Comment en est-on arrivé là ? Les 47 000 participants au régime de retraite vivent de cinq à dix ans plus longtemps qu’en 1970, au point où certains passent plus d’années à la retraite qu’au travail, ce qui plombe la caisse évaluée à 9 G$.
Or les employés municipaux sont bien plus avantagés financièrement que les employés de l’État. Les caisses de retraite ont généralement perdu beaucoup de plumes pendant la dernière crise financière (-17% en 2008) et beaucoup de temps et d’énergie ont été mis à harmoniser les différents régimes de retraite après les fusions municipales, a expliqué Jean-Yves Hinse, responsable du capital humain à la Ville.

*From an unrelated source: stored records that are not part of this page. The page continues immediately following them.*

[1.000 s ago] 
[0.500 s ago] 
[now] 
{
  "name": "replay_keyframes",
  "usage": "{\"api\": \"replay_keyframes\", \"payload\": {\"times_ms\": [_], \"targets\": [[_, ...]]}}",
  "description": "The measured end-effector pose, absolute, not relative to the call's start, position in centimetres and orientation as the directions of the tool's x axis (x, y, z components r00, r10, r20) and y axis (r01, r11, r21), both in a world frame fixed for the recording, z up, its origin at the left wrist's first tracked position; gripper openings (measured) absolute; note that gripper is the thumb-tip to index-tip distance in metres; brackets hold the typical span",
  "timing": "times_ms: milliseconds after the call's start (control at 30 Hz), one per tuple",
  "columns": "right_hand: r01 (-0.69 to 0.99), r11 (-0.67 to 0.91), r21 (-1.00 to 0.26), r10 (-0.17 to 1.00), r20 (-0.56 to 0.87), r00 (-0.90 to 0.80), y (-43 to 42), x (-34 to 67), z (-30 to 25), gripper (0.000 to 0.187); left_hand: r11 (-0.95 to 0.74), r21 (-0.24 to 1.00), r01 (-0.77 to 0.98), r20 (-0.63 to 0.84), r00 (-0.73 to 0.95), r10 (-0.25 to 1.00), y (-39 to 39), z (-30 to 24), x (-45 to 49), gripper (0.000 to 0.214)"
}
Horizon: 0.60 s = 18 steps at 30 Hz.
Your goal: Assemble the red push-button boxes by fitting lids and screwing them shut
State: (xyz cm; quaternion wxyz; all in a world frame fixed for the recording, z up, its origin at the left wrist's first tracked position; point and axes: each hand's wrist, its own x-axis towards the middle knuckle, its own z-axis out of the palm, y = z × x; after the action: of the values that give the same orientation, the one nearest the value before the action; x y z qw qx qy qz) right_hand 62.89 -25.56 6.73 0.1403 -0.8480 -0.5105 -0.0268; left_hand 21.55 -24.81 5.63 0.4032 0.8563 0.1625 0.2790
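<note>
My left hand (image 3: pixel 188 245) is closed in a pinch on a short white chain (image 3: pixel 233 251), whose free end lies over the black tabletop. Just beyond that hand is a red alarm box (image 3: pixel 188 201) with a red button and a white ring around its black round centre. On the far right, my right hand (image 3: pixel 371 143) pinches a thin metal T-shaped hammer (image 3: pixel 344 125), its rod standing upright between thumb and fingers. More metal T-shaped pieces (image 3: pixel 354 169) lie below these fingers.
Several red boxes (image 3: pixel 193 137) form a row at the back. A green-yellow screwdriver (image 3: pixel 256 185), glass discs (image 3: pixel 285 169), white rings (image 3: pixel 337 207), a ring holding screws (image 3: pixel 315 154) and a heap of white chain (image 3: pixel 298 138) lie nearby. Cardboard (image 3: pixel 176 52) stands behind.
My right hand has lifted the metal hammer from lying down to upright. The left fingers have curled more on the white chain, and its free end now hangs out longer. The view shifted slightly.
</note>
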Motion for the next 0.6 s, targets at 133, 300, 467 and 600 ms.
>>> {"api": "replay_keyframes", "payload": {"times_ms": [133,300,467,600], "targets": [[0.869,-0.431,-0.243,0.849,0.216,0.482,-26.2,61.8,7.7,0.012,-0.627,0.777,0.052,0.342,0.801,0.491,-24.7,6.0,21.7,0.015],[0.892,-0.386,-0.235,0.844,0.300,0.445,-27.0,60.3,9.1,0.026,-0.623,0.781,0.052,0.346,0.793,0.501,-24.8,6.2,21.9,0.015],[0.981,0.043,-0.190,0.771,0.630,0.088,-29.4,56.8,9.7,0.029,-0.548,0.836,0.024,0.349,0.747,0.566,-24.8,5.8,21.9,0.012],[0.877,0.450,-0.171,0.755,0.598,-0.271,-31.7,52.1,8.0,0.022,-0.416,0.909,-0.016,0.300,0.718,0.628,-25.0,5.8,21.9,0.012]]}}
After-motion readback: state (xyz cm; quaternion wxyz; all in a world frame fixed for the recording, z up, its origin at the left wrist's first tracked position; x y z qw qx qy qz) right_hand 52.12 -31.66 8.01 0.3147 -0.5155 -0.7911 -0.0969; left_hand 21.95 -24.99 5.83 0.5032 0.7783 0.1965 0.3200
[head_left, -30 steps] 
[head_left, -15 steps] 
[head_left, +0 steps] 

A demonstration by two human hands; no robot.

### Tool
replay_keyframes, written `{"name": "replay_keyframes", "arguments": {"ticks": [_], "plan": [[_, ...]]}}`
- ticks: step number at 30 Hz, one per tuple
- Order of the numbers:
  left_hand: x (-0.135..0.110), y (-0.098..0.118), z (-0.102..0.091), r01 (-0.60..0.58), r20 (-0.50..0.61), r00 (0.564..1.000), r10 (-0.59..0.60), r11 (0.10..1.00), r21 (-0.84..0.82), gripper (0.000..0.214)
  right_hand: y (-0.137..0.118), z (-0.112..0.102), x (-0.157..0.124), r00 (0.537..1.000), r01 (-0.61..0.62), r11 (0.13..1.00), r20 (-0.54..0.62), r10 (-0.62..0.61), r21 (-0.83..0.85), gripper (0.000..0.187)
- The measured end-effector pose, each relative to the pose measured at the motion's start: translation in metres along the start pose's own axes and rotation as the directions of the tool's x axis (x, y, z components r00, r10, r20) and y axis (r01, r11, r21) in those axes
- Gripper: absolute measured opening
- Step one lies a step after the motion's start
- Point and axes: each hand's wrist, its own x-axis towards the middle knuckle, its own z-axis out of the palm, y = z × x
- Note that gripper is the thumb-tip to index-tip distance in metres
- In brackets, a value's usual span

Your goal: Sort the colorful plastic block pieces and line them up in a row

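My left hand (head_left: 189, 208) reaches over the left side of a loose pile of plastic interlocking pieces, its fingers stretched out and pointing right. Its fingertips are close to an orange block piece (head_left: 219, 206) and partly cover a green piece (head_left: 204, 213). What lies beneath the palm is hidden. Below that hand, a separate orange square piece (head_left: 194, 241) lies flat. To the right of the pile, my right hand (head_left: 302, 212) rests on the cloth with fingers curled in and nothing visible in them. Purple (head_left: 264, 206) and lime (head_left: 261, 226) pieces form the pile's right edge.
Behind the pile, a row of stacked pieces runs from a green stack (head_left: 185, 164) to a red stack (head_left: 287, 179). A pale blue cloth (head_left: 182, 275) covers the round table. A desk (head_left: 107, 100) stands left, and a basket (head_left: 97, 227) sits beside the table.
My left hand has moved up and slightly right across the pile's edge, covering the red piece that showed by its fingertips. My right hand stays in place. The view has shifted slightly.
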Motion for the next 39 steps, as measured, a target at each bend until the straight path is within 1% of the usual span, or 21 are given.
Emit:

Pour redresser la caisse de retraite, l’administration Tremblay envisage trois axes. Le premier consiste à reculer l’âge de la retraite qui peut-être prise en majorité après 30 années de travail. Le maire n’a pas voulu préciser de combien : «Il faut regarder la spécificité de chaque emploi, a-t-il répondu.
Autre mesure, la Ville voudrait que la contribution à la caisse de retraite se fasse à 50-50 et non pas 70-30 comme actuellement. Enfin, la Ville voudrait que soit adopté un régime de prestations cibles où une partie pourrait fluctuer en fonction de la situation économique du régime de retraite.
Les pistes de solution avancées par la Ville ont fait rugir les représentants syndicaux. «On trouve déplorable de politiser le débat sur les retraites en utilisant des arguments démagogiques», a répondu le président du syndicat des cols bleus, Michel Parent, qui précise que des négociations sont en cours parce que le problème est réel.
L’objectif pour 2012 est d’économiser 50 M$ par année. Ces mesures ne concernent pas les employés déjà à la retraite.